Copy out the whole listing exactly as given. Skip the pictures.

================

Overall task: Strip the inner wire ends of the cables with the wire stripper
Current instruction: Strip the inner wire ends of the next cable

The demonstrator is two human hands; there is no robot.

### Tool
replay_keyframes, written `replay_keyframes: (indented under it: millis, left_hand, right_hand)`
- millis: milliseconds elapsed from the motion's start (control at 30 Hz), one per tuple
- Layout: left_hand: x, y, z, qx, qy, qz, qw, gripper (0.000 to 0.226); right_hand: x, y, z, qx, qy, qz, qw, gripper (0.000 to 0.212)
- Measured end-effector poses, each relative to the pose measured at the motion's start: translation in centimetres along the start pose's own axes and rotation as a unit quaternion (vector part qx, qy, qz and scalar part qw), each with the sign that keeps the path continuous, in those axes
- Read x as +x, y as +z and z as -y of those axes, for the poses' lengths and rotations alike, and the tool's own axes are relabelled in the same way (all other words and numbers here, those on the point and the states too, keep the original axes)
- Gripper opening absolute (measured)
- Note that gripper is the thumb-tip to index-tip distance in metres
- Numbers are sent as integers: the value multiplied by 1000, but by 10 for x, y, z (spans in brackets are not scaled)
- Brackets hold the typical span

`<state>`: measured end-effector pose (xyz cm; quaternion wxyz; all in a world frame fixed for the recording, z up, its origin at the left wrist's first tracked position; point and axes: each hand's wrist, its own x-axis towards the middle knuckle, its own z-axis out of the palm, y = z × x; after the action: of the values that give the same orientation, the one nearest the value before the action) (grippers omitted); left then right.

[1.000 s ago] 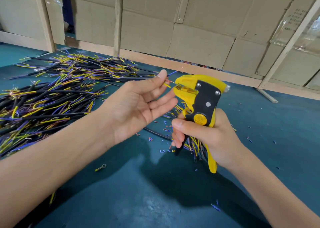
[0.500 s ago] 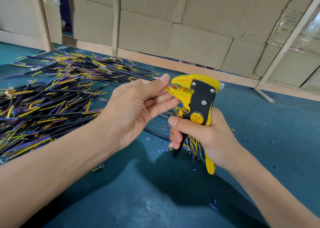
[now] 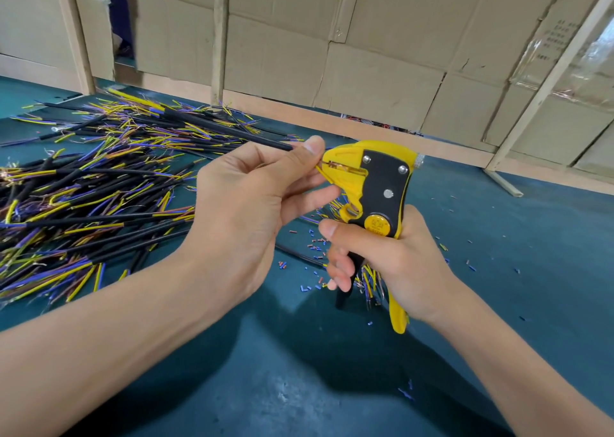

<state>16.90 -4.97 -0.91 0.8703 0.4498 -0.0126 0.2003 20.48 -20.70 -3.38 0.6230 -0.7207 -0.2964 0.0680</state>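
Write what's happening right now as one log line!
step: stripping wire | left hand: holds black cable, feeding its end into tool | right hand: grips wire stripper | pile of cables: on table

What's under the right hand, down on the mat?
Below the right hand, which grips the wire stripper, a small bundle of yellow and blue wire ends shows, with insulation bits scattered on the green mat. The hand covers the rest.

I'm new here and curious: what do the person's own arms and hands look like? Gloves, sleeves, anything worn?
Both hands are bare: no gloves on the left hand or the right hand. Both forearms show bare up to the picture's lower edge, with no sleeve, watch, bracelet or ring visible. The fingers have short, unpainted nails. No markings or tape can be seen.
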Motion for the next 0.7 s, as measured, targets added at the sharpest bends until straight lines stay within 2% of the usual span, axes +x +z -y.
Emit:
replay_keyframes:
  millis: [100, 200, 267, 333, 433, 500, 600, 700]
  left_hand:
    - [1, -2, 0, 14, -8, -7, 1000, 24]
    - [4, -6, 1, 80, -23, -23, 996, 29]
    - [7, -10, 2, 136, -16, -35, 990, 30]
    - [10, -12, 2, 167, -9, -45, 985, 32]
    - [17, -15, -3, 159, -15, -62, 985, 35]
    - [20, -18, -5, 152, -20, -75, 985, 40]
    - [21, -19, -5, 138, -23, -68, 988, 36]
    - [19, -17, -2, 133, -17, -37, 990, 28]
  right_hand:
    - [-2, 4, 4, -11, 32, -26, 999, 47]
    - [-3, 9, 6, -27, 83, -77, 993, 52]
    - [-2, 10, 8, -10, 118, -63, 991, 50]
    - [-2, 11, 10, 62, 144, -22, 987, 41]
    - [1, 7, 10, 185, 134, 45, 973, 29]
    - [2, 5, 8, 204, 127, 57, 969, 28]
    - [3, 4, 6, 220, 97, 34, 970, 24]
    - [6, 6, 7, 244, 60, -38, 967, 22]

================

* Exercise response:
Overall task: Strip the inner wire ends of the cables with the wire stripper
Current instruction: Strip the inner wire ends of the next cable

The demonstrator is two human hands; there is no robot.

### Tool
replay_keyframes, written `replay_keyframes: (indented under it: millis, left_hand, right_hand)`
- millis: milliseconds elapsed from the motion's start (control at 30 Hz), one per tuple
- Layout: left_hand: x, y, z, qx, qy, qz, qw, gripper (0.000 to 0.226); right_hand: x, y, z, qx, qy, qz, qw, gripper (0.000 to 0.212)
- Measured end-effector poses, each relative to the pose measured at the motion's start: translation in centimetres along the start pose's own axes and rotation as a unit quaternion (vector part qx, qy, qz and scalar part qw), each with the sign that keeps the path continuous, in those axes
- Read x as +x, y as +z and z as -y of those axes, for the poses' lengths and rotations alike, and the tool's own axes are relabelled in the same way (all other words and numbers here, those on the point and the states too, keep the original axes)
- Gripper opening absolute (measured)
- Note that gripper is the thumb-tip to index-tip distance in metres
- Numbers are sent as integers: the value multiplied by 1000, but by 10 for x, y, z (spans in brackets are not scaled)
- Brackets hold the typical span

`<state>`: measured end-effector pose (xyz cm; quaternion wxyz; all in a world frame fixed for the recording, z up, its origin at the left wrist's first tracked position; point and axes: each hand's wrist, its own x-axis towards the middle knuckle, its own z-axis out of the palm, y = z × x; after the action: of the values that give the same orientation, the one nearest the value before the action) (grippers omitted); left then right.

[1.000 s ago] 
[0.500 s ago] 
[now] 

<state>16.90 -4.97 -0.91 0.8703 0.4498 -0.0126 0.2003 20.48 -20.70 -3.38 0.6230 -0.7207 -0.2964 0.0680</state>
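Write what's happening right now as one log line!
step: stripping wire | left hand: holds black cable, feeding its end into tool | right hand: grips wire stripper | pile of cables: on table

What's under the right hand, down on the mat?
Below the right hand, which grips the wire stripper, a small bundle of yellow and blue wire ends shows, with insulation bits scattered on the green mat. The hand covers the rest.

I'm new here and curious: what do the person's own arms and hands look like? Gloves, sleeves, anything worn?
Both hands are bare: no gloves on the left hand or the right hand. Both forearms show bare up to the picture's lower edge, with no sleeve, watch, bracelet or ring visible. The fingers have short, unpainted nails. No markings or tape can be seen.
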Motion for the next 0.7 s, as measured, targets added at the sharpest bends until straight lines stay within 2% of the usual span, axes +x +z -y.
Emit:
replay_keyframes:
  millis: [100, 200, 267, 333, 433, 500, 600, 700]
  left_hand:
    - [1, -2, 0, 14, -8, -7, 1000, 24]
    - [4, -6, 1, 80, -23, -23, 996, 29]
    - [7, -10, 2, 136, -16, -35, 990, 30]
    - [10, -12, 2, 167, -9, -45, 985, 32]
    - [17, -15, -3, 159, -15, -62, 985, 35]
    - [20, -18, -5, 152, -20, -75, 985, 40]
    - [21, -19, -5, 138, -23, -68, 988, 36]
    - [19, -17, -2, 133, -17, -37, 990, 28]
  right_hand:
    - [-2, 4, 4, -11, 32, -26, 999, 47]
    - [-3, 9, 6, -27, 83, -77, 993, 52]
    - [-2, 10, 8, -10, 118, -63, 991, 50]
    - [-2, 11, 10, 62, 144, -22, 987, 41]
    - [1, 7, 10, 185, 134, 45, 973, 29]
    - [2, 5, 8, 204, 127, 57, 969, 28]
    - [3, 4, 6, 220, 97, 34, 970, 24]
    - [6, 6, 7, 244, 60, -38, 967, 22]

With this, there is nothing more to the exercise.